The Eisner Awards Ceremony
The Will Eisner Comic Industry Awards Ceremony is always a highlight of my Comic-Con experience, and this year was particularly noteworthy. Comic Book Creator, a publication for which I serve as Convention Photographer, was nominated for Best Comics-Related Periodical/Journalism. (The Eisner went to the well-deserving Comics Alliance.)
Philadelphia comic shop and publisher Locust Moon was nominated in two categories — Best Anthology and Best Publication Design — for Little Nemo: Dream Another Dream, and was awarded the Eisner for both.
In addition to the celebrity introductions and the always entertaining antics of Jonathan Ross, the main focus of the evening is on recognizing the work of those who create comic books. Seeing Shannon Watters and Noelle Stevenson accepting multiple awards for Lumberjanes was one of several high points of the evening.
Planned Activities and Random Encounters on the Show Floor
Signings in the vendor booths on the show floor provide ideal opportunities to capture portraits of key comic book creators. This year, I snapped portraits of Grant Morrison in the Legendary booth, and Joss Whedon and Chuck Palahniuk in the Dark Horse booth.
There’s typically a point during Comic-Con at which I decide to ignore my carefully-planned schedule and just wander the exhibition hall floor. This frequently elicits unexpected, serendipitous encounters.
Comic book creators are also fans, and it’s wonderful to run across industry notables greeting each other, such as Scott Snyder chatting with Paul Azaceta, Todd McFarlane hanging out with Marc Silvestri, and Jonathan Ross excited to meet Carlos Ezquerra.

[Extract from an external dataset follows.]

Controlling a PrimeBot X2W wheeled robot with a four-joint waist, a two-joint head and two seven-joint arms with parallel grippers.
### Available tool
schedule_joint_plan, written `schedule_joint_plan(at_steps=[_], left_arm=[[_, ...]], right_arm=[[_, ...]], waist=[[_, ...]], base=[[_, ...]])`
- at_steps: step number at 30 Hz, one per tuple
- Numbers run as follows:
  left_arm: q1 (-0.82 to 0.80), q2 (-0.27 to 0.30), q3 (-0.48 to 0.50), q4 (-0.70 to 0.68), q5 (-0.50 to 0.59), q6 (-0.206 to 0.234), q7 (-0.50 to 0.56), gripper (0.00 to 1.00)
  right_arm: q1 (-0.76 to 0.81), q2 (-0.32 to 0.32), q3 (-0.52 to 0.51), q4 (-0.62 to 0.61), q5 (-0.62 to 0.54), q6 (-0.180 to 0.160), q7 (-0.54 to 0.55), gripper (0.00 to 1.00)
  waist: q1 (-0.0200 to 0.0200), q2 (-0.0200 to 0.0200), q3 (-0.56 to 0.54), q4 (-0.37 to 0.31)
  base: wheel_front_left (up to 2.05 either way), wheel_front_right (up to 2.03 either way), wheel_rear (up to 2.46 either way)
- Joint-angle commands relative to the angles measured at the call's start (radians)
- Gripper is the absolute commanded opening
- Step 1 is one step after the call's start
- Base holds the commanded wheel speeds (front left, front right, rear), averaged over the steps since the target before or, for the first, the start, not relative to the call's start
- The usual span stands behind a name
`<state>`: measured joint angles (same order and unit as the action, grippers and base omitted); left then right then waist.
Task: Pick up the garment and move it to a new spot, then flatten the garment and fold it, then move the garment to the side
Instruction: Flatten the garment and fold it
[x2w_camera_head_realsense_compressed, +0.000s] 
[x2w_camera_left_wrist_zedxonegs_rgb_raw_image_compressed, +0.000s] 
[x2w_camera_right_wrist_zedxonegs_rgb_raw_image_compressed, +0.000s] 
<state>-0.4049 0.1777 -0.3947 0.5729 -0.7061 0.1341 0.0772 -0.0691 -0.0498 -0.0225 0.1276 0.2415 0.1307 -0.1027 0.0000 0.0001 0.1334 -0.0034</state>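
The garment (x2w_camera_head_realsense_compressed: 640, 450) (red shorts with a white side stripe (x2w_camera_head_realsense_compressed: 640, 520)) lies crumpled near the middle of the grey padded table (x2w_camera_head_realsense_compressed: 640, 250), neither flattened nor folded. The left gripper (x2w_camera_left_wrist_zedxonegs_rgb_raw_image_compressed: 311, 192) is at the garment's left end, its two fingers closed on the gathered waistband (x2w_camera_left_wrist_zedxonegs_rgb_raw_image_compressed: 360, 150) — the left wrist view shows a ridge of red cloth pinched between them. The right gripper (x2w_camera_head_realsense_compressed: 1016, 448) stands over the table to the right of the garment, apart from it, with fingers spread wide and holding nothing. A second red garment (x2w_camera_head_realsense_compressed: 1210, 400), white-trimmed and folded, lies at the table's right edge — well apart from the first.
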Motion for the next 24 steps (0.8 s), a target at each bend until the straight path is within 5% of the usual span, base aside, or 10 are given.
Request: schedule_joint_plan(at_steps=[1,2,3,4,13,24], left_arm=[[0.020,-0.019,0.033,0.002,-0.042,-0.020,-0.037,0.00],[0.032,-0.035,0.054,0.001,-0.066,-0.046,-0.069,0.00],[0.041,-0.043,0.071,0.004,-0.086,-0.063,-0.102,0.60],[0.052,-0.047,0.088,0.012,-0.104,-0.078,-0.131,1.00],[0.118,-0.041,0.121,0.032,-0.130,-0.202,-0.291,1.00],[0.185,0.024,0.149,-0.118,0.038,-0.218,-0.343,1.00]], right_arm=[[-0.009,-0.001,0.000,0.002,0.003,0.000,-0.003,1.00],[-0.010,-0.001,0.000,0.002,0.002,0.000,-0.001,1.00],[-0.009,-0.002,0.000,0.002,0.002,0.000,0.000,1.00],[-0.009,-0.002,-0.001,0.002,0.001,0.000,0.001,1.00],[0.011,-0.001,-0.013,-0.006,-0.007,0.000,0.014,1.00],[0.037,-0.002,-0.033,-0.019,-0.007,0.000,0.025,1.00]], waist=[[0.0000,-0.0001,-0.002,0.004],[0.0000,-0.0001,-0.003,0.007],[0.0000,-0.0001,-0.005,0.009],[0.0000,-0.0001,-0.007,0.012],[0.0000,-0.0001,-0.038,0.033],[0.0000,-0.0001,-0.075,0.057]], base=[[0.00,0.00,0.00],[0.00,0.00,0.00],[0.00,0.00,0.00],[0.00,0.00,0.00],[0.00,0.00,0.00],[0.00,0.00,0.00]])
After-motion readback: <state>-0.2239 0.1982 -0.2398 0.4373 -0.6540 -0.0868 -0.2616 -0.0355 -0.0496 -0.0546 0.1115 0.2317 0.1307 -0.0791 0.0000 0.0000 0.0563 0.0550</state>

Strolling across the show floor I also ran into Marvel’s head of television Jeph Loeb , which provided the opportunity to tell him how much I loved his 1998 series, Superman for All Seasons.
Talking Back and Heading Home
My last session at Comic-Con each year is the annual Talk Back session, during which Comic Con International President John Rogers sits alone at long table and listens to a long line of attendees with comments, complaints, and suggestions about Comic-Con.
This year’s Talk Back was relatively subdued. The long lines to access Hall H, the event’s largest venue where many of the high-profile Hollywood presentations take place, are a recurring topic during each year’s Talk Back. There was little mention, however, of this year’s most significant logistical change — the introduction of the “next day line” for queuing for wristband distribution for Hall H on the subsequent day. By distributing several waves of color-coded Hall H wristbands early in the evening and allowing people to leave the line once they have a wristband (with the ability to rejoin a similarly-banded friend holding their place in line or joining the end of the banded line), the new scheme essentially supplants the previous requirement to camp out all night with extended wait time during the preceding day. Given the lack of attendee commentary on the “next day line” during the Talk Back, expect this practice to continue next year.
Following the final events of the day, fans streamed out of the Convention Center as San Diego Comic-Con 2015 came to an end.
At the airport the following morning, the trip ended much like it began, with an advertisement for TBS’s Conan show appearing on the television monitors showing CNN in the airport. “Hope to see you next year!” the ad declared and, indeed, I hope to be back again for another Comic-Con International: San Diego in 2016.